Problem: Review the listing and copy each line that holds the word "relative".

Entries supplied:
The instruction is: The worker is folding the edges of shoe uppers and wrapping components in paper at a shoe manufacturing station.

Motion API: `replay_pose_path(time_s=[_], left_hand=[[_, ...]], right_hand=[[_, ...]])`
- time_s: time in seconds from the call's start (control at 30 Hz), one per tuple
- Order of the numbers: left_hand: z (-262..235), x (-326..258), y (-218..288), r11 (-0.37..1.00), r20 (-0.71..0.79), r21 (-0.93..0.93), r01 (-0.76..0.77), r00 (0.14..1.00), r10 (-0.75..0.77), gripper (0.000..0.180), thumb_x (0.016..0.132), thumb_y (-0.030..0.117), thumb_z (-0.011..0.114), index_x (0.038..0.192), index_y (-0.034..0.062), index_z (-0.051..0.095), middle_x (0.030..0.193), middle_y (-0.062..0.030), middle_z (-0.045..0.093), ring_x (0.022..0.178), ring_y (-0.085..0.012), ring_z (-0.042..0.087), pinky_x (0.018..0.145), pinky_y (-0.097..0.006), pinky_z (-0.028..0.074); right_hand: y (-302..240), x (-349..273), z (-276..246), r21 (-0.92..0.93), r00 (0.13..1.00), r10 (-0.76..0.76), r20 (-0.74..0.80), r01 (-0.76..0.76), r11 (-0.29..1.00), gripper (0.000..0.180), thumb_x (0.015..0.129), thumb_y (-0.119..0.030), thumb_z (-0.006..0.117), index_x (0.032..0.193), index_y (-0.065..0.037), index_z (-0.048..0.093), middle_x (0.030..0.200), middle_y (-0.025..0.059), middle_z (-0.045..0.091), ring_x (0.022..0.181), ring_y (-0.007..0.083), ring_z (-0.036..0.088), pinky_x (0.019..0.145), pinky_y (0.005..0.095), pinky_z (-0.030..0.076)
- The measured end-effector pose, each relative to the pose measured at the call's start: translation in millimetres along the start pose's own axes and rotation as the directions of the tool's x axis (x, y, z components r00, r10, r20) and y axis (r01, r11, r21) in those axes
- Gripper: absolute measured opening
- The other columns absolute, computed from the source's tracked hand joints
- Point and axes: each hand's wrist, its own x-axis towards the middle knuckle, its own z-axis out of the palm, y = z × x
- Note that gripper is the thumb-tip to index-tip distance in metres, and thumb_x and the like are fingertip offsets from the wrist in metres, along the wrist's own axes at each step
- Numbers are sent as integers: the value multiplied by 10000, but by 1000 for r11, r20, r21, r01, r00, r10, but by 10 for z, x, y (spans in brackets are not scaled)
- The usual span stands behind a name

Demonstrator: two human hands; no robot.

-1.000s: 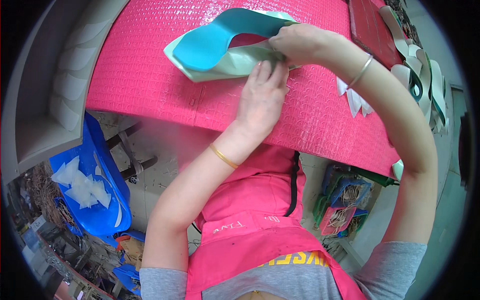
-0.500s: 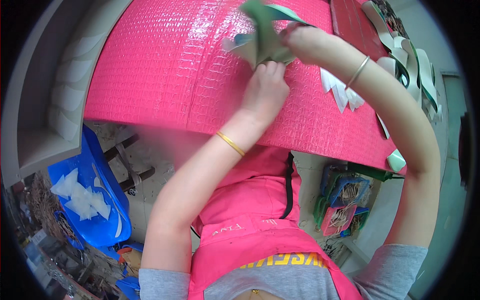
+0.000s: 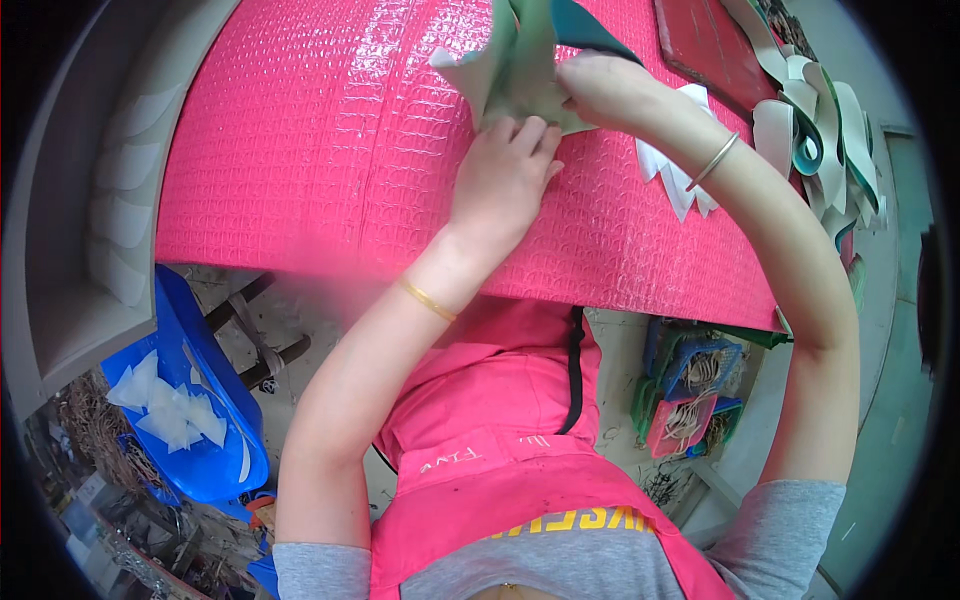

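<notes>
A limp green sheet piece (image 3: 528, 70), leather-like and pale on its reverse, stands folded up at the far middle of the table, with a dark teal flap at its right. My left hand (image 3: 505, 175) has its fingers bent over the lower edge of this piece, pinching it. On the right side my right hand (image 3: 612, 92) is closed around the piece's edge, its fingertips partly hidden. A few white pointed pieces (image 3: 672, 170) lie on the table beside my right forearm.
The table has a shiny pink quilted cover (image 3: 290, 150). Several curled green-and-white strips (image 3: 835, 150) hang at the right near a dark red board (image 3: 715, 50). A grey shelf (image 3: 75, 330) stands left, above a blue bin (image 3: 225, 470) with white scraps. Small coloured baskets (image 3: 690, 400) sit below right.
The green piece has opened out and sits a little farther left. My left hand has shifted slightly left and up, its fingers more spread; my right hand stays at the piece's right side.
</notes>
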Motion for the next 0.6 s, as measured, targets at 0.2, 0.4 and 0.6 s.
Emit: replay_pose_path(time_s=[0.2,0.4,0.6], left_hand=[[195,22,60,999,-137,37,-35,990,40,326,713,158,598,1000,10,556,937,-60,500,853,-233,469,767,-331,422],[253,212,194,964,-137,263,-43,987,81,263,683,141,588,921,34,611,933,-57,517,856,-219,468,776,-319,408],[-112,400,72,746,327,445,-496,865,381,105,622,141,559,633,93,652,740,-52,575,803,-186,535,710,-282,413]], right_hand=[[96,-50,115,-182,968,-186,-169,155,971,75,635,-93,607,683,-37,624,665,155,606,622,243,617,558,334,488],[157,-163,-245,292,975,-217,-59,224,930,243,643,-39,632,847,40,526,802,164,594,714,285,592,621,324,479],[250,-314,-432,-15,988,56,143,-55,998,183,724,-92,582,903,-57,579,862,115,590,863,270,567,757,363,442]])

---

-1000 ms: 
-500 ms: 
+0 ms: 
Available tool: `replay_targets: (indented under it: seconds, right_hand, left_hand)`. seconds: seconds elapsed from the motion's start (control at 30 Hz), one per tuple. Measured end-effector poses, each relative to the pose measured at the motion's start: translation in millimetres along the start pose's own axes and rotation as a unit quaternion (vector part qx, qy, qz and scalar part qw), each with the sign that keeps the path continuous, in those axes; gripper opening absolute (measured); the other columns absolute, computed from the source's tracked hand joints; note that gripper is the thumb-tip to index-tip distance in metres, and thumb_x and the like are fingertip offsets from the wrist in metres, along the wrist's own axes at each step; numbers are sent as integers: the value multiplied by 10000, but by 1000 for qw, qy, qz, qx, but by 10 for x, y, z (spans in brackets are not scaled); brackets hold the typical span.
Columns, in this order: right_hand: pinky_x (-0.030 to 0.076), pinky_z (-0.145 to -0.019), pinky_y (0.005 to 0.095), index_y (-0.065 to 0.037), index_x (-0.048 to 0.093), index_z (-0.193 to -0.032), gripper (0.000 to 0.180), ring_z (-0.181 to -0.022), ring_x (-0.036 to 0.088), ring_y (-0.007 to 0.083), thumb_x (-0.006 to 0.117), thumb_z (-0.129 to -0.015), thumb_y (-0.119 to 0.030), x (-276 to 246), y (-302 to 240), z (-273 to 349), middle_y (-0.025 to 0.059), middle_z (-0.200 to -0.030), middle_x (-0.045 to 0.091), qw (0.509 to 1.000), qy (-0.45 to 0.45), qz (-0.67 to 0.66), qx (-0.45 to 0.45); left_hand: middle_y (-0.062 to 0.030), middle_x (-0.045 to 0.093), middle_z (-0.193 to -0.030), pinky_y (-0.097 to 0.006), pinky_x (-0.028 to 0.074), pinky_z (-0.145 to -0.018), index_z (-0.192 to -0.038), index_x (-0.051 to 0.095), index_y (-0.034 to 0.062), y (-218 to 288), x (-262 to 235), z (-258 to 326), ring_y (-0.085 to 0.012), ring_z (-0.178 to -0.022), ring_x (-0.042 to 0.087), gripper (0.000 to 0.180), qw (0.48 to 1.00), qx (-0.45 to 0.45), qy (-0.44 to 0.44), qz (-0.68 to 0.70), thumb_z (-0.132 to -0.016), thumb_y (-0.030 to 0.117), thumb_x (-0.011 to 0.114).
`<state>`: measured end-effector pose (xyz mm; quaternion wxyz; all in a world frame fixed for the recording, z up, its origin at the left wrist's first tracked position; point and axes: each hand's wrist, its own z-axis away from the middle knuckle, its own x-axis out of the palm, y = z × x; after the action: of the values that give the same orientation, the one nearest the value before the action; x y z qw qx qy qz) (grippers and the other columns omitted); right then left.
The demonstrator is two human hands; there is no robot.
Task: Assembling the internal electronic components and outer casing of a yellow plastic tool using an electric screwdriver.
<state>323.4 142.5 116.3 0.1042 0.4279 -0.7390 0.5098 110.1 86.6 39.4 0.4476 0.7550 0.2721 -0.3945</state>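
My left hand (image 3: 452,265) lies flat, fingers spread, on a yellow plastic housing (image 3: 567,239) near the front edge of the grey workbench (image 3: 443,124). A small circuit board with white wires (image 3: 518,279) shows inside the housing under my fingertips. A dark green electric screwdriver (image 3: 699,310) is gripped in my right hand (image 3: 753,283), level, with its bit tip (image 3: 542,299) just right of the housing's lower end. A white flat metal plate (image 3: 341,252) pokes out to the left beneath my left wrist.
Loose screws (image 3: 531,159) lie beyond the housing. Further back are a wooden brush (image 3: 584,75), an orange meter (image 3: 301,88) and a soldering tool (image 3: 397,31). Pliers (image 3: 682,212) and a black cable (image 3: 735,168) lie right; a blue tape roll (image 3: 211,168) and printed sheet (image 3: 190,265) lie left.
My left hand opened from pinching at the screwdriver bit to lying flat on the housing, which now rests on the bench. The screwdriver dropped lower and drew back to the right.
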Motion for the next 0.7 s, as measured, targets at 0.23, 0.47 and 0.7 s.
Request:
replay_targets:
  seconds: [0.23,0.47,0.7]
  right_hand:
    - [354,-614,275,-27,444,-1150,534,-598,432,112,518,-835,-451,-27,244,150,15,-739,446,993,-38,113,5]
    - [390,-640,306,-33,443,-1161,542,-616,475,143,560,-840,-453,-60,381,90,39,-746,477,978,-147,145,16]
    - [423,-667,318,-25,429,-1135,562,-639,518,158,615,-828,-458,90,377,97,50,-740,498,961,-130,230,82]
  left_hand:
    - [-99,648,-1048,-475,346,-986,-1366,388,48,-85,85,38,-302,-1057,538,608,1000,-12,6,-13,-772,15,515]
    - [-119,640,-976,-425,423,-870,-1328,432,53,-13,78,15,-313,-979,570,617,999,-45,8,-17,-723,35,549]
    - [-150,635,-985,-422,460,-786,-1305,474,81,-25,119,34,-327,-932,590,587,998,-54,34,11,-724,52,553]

Written reply:
- The measured end-effector pose, each relative to the pose measured at the call's start: translation in millimetres along the start pose's own axes and rotation as the directions of the tool's x axis (x, y, z components r00, r10, r20) and y axis (r01, r11, r21) in those axes
Available tool: `replay_targets: (indented under it: seconds, right_hand, left_hand)`. seconds: seconds elapsed from the motion's start (control at 30 Hz), one per tuple. Measured end-effector poses, each relative to the pose measured at the motion's start: translation in millimetres along the start pose's own axes and rotation as a unit quaternion (vector part qx, qy, qz and scalar part qw), each with the sign that keeps the path continuous, in those axes; gripper opening absolute (measured); the other columns absolute, computed from the source's tracked hand joints; note that gripper is the thumb-tip to index-tip distance in metres, and thumb_x and the like are fingertip offsets from the wrist in metres, along the wrist's own axes at each step; numbers are sent as integers: the value multiplied by 10000, but by 1000 for qw, qy, qz, qx, but by 10 for x, y, z (spans in brackets are not scaled); brackets hold the typical span.

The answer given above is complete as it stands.